**Task statement:** Please output exactly the lines of the material from the first through the line containing "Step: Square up", and nothing more.

**The data:**
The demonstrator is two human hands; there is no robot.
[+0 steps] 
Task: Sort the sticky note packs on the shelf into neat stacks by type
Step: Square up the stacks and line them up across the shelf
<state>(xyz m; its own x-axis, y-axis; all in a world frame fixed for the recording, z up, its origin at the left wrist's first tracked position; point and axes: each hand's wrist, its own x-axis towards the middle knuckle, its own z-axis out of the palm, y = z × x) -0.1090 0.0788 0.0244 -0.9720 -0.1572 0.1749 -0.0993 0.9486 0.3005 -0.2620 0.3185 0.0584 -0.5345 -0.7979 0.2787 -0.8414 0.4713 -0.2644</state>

**Answer to the problem:**
The demonstrator is two human hands; there is no robot.
[+0 steps] 
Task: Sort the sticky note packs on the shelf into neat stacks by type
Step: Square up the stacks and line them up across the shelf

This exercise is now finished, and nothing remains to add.